With the pictures removed, the data below must be transcribed in full and exactly.

INFORMATION PROVIDED Block Start

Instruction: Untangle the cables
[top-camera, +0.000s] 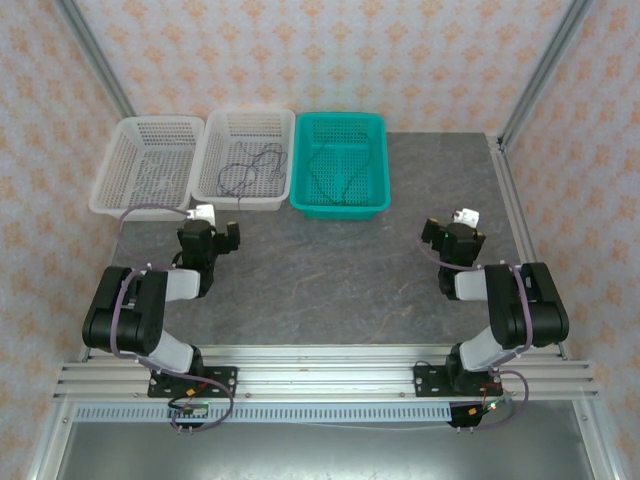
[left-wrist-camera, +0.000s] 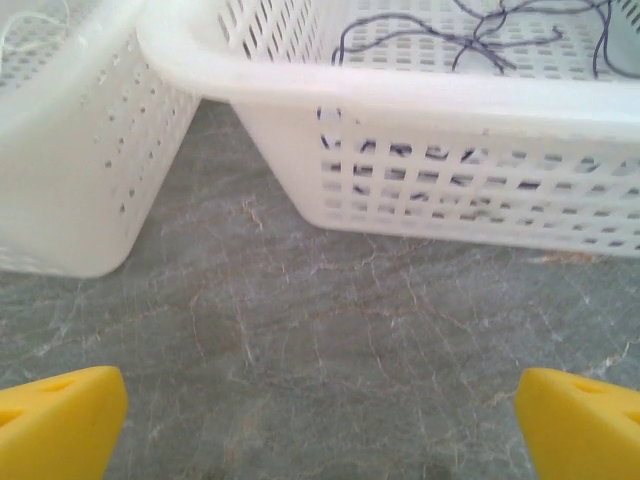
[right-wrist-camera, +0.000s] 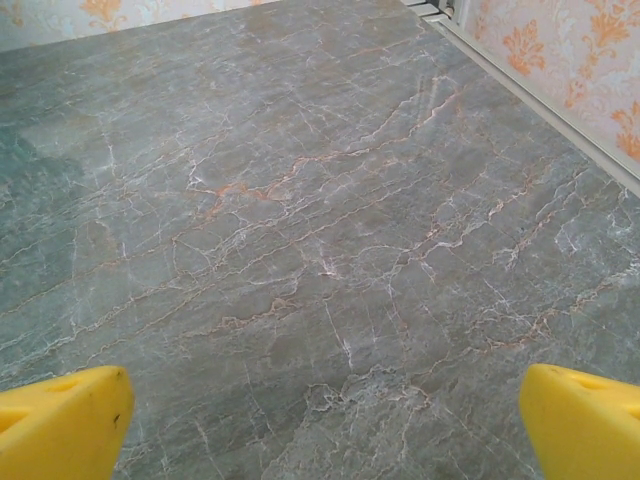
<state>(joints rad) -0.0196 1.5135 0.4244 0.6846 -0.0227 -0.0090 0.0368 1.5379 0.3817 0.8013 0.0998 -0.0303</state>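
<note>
Grey desk, veined white and rust. White left basket, whitish cable; white middle basket, purple-grey cable; teal basket, green cable. Yellow end effector fingers. Pale wallpaper, orange floral print.

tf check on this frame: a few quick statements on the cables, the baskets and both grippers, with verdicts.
1. The thin dark purple cable lies in the middle white lattice plastic basket. True.
2. The thin green cable lies loose on the grey marbled table. False: it lies inside the teal plastic basket.
3. The left gripper has its yellow fingers open and holds nothing. True.
4. The right gripper is shut on a cable. False: its fingers are open over the table, with no cable between them.
</note>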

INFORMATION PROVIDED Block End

> _FINISHED EXERCISE_
Instruction: Untangle the cables
[top-camera, +0.000s] 
[left-wrist-camera, +0.000s] 
[right-wrist-camera, +0.000s] 
<state>(joints rad) -0.0196 1.5135 0.4244 0.6846 -0.0227 -0.0090 0.0368 1.5379 0.3817 0.8013 0.0998 -0.0303</state>
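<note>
Grey desk, veined white and rust. White left basket, whitish cable; white middle basket, purple-grey cable; teal basket, green cable. Yellow end effector fingers. Pale wallpaper, orange floral print.

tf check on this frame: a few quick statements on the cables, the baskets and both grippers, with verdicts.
1. The thin dark purple cable lies in the middle white lattice plastic basket. True.
2. The thin green cable lies loose on the grey marbled table. False: it lies inside the teal plastic basket.
3. The left gripper has its yellow fingers open and holds nothing. True.
4. The right gripper is shut on a cable. False: its fingers are open over the table, with no cable between them.
</note>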

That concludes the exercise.